WORK INSTRUCTION.
The answer must be the complete listing, copied exactly.

STORED DATA.
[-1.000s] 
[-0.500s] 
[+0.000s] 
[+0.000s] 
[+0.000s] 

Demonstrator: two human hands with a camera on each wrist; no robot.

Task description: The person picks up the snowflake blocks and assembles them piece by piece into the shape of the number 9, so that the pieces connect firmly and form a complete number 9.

WRITTEN SOLUTION.
[-1.000s] 
[-0.500s] 
[+0.000s] 
[+0.000s] 
[+0.000s] 

Demonstrator: two human hands with a camera on each wrist; no robot.

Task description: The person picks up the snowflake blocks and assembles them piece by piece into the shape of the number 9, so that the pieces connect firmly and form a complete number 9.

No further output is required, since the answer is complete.